Молчаливая, серьезная, торжественная сидела теперь Южаночка, как настоящая пай девочка, сложив руки на коленях с мягко сияющим взором больших радостных глаз.
Резкий звон колокольчика заставил ее вздрогнуть от неожиданности.
Прием кончился. Наступил час расставанья. Дедушка встал, обнял поцеловал ее… Перекрестил трижды… Она молчала. Она была такая тихая, кроткая и серьезная сейчас.
– Всю жизнь у дедушки… Если… Если он решит задачу… трудную… трудную… А ей загадка… Что это может быть?.. Но она не будет разгадывать этой загадки, пока не решит свою задачу дедушка… И он решит! О, непременно решит! Он такой умный и большой! Он умнее всех в мире. Он – герой!
И, крепко поцеловав, и еще раз обняв дедушку на прощанье Ина, овеянная радостными грезами, прошла степенно, шагом прогуливающейся «парфетки» в свой класс. Теперь ни Крыса, ни Фальк ни скучные институтские стены были не страшны девочке. Она твердо верила в дедушку – он решит задачу…
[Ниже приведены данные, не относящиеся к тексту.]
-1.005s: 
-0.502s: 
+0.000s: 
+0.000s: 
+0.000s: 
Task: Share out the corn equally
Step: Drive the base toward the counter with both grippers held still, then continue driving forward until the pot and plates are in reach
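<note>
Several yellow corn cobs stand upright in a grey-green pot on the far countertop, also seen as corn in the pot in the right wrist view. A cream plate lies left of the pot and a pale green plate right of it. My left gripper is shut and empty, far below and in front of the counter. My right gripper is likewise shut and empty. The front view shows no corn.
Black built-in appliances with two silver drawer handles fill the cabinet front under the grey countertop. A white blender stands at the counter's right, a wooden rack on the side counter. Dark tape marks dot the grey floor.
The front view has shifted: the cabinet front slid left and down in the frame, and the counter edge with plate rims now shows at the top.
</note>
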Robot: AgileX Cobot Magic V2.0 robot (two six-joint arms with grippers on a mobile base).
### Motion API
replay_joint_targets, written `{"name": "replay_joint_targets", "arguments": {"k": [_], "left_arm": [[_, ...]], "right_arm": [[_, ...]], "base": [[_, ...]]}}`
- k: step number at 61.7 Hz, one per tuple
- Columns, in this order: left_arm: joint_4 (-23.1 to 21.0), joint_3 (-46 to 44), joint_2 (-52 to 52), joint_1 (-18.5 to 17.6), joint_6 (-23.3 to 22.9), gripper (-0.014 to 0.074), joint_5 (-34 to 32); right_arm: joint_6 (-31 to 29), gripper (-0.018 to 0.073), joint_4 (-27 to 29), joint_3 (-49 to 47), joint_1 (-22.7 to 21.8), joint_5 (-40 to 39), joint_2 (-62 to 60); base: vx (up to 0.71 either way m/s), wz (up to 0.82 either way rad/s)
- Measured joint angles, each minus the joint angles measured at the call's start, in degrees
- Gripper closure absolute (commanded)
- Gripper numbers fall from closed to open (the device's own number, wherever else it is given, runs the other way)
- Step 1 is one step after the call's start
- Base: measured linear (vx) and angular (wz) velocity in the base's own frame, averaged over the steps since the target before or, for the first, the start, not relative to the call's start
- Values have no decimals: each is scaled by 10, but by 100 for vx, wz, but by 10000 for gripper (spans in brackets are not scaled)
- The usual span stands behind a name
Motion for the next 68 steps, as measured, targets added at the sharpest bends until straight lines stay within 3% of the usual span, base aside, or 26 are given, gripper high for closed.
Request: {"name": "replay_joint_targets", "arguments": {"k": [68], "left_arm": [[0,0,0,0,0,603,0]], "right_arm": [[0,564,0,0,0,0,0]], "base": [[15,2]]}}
В эту же ночь, пока Южаночка крепко и сладко спала на жесткой казенной кровати в институтском дортуаре, дедушка долго сидел за полночь у себя в кабинете над составлением делового письма. В этом письме, обращенном на имя Агнии Петровны Палтовой, дедушка просил уступить ему Южаночку. «Разумеется», писал дедушка своим крупным, четким почерком, «я и сам не хочу нарушать воли моего покойного зятя и хлопотать о том, чтобы меня сделали опекуном внучки. Воля отца моей Ины для меня священна, но я прошу вас только об одном: оставаясь опекуншей девочки, до ее совершеннолетия, не можете ли вы позволить ей жить у меня? Ей очень тяжело в институте. Свободный живой и резвый ребенок не создан для институтских стен. Я же, взяв ее оттуда, позабочусь дать блестящее образование девочке. Заставлю ее посещать гимназию, найму ей учителей и гувернантку и вы можете быть уверены, что воспитание Ины не пострадает от этого…»
Слово за словом ложились, строка за строкой… Рука генерала Мансурова бегала по бумаге, а сердце то сладко билось надеждой, то снова замирало тоской в груди…
Пришлет ли ему свое позволение Агния Петровна, отдаст ли на его руки Ину или же найдет невозможным исполнить его просьбу. Эта мысль всячески мучила его и закончив свое длинное письмо, Аркадий Павлович еще долго сидел в глубокой задумчивости у стола, размышляя о своем поступке.